My previous research has consisted of three main projects:

Knowledge, Exploration and Atlantic Slavery, c.1750-1850

This research project examined the relationship of colonial slavery to African exploration and cartography in the eighteenth and nineteenth centuries. It brings together histories of science and ideas with transnational histories of the Atlantic world and its enslaved ‘others’. My monograph Mastering the Niger: James MacQueen’s African Geography and the Struggle over Atlantic Slavery (University of Chicago Press, 2013) and a number of British Academy-funded papers have re-shaped understanding of pre-Victorian geographical thought, the politics of abolition and the origins of European colonialism in Africa.

Imperial Networks and ‘Imperial Careers’

This project has made significant theoretical and substantive contributions to the study of transnational histories by challenging the core/periphery binaries inherent in much imperial history, and elaborating a ‘networked’ alternative to investigate the discourses, practices and identities that circulated around empires. Moreover, I have propounded new approaches for exploring these networks by examining the ‘imperial careers’ of those involved in empire. The main output of this research was an edited collection of historical-geographical biographies entitled Colonial Lives across the British Empire: Imperial Careering in the Long Nineteenth Century (Cambridge University Press, 2006; edited with Alan Lester). This research is at the forefront of work at the nexus of biography, history and geography, and represents a critical contribution to imperial histories.

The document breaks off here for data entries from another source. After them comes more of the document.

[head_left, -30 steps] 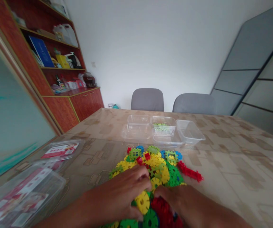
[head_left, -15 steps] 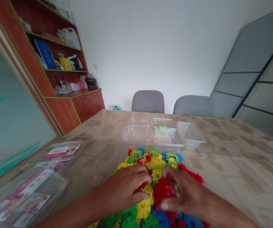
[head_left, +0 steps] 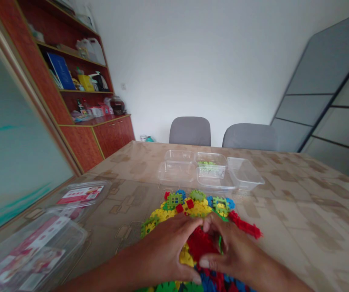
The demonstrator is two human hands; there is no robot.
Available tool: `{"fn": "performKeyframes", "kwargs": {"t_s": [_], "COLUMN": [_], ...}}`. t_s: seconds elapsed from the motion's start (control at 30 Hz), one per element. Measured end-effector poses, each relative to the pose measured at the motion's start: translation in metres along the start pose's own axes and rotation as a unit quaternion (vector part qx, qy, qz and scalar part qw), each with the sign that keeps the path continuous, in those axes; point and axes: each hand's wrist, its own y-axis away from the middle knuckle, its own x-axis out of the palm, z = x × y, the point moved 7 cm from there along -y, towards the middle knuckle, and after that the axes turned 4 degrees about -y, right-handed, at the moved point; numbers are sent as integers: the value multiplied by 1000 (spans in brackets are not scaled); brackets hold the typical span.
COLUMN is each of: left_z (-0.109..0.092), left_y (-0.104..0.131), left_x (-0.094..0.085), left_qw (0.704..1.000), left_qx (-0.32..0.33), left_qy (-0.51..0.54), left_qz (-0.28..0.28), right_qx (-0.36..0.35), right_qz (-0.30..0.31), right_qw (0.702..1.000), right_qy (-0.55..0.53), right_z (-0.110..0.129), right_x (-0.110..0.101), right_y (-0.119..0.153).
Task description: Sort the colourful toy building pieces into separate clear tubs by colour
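A heap of plastic building blocks lies on the table, with notched yellow discs [head_left: 185, 256], green discs [head_left: 166, 287] and blue pieces [head_left: 207, 282]. My right hand [head_left: 233, 249] curls around a cluster of red building blocks [head_left: 201, 243] over the heap, its thumb on the near side. A sliver of green shows by its palm. My left hand [head_left: 170, 245] arches at the other side of the red blocks, thumb and fingers apart. The fingertips of both hands nearly meet above the red blocks. Left finger contact is partly hidden.
Clear plastic boxes [head_left: 176, 172] stand beyond the heap; one box [head_left: 212, 172] contains light green pieces. Clear lids with labels [head_left: 34, 247] lie at the left. A red bar of joined blocks [head_left: 245, 225] lies right of the heap. Grey chairs [head_left: 190, 130] stand behind the table.
My left hand has moved right, towards my right hand, and its thumb has spread from the fingers. My right hand stays around the red blocks.
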Motion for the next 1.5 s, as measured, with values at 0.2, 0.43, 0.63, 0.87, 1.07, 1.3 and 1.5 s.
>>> {"fn": "performKeyframes", "kwargs": {"t_s": [0.2, 0.43, 0.63, 0.87, 1.07, 1.3, 1.5], "left_z": [-4, -4, 8, 12, 7, 12, 12], "left_y": [-2, -3, -3, -2, 3, 9, 10], "left_x": [2, 10, -4, -31, -33, -48, -29], "left_qw": [1000, 999, 996, 995, 995, 996, 994], "left_qx": [-11, -7, -11, 2, 55, 2, -11], "left_qy": [1, -26, -49, -50, -77, -90, -98], "left_qz": [-25, -48, -75, -87, 10, -11, 37], "right_qx": [0, -10, 2, 26, 7, 7, 42], "right_qz": [48, 16, 45, 51, 0, 27, 85], "right_qw": [995, 997, 997, 998, 998, 992, 973], "right_qy": [-88, -78, -70, -7, 57, 127, 211], "right_z": [9, 4, -1, -2, -9, -16, -11], "right_x": [5, 4, 0, -12, -24, -23, -11], "right_y": [-2, -5, -2, -1, -9, 5, 16]}}
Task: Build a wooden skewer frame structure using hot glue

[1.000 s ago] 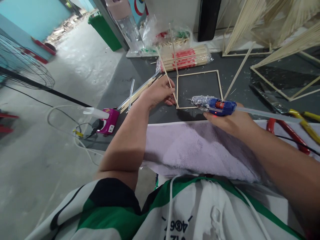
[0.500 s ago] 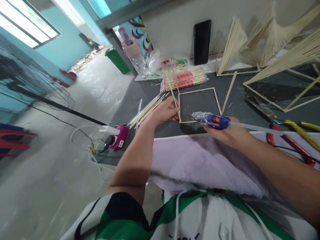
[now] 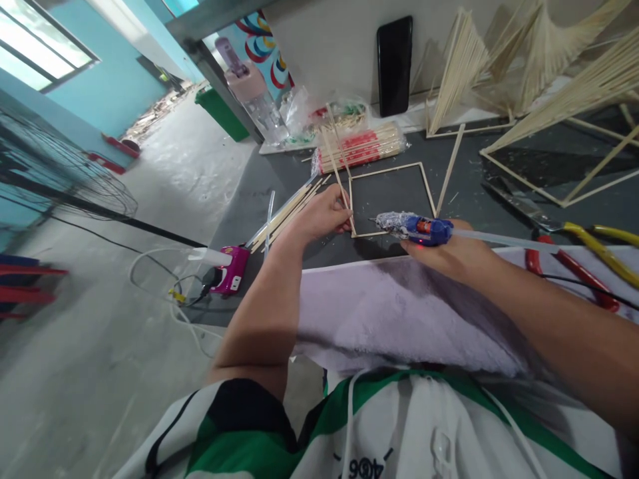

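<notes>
My right hand [image 3: 444,249] grips a blue hot glue gun [image 3: 424,229], its crusted nozzle pointing left over the near side of a square frame of thin wooden sticks [image 3: 387,171]. A clear glue stick [image 3: 504,240] juts from the gun's back. At the frame's near left corner, my left hand [image 3: 329,214] pinches an upright wooden stick [image 3: 337,166] that leans up and away. Another stick [image 3: 450,167] rises from the near right corner. The gun hides part of the frame's near side.
Loose sticks [image 3: 292,211] lie left of the frame. Behind are a bagged stick bundle [image 3: 362,148], a bottle [image 3: 257,93] and a leaning phone [image 3: 394,66]. Finished stick models [image 3: 564,126], yellow-handled shears [image 3: 594,247] and red-handled pliers [image 3: 574,271] sit right. A pink power socket [image 3: 229,269] stands at the left edge.
The whole view has shifted slightly, so things sit a little higher and further left. Both hands keep their holds on the stick and the glue gun.
</notes>
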Demonstrator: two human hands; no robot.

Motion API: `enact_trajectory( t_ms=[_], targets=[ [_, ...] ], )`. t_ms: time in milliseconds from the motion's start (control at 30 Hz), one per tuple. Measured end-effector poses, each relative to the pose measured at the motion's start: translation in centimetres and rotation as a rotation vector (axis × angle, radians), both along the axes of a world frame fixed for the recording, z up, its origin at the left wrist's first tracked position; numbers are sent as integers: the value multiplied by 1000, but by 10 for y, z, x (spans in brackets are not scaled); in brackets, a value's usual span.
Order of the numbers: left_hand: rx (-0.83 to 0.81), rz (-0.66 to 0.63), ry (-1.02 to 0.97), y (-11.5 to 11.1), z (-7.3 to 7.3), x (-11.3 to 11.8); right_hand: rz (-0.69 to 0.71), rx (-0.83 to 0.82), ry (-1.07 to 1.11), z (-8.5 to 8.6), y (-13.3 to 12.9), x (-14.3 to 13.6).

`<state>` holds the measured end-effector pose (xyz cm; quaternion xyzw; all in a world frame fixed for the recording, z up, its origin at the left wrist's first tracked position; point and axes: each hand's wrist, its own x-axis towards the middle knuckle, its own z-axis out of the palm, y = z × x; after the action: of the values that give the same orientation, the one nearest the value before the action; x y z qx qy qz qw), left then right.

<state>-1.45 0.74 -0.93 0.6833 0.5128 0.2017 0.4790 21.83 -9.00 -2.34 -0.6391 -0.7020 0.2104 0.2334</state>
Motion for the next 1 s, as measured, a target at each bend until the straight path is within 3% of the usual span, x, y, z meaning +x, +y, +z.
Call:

Transimperial Affiliations and Discourses of Whiteness

This pioneering research analysed relationships between metropolitan societies and the settler populations of their overseas empires to demonstrate how these were articulated through discourses of ‘Whiteness’. Far from an unproblematic marker of transimperial affiliation, I have shown White identities to be multiple and contested. This extends work in ‘Whiteness Studies’ – the field that examines the cultural aspects of people identified as ‘white’ – by moving beyond the US focus and instead considering British colonists in the Caribbean (c.1780-1840) and Gibraltar (c.1800-2000). The main output of this research was a monograph entitled White Creole Culture, Politics and Identity during the Age of Abolition (Cambridge University Press, 2005), which was nominated for the 2005 Young Academic Author of the Year Times Higher Education Supplement award. Revealing the uneven geographies of Whiteness, this research thus relocates debates to a transnational context.

My future research continues to promulgate innovative approaches to researching the past and produce substantive historical studies that advance understanding of empire and slavery. This agenda is taken forward through greater concern with the histories of ideas and thought in the past and present:

Space, Politics and Mobility in the Caribbean, c.1780-1880

Based on comparative research in the English, Spanish and French-speaking Caribbean, this research project will draw on concepts of mobility, performance and place from History, Sociology and Cultural Geography to examine how movement at a variety of scales – including bodily gestures, forms of travel and large-scale migrations – were implicated in the articulation of politics and identity during the ‘age of abolition’.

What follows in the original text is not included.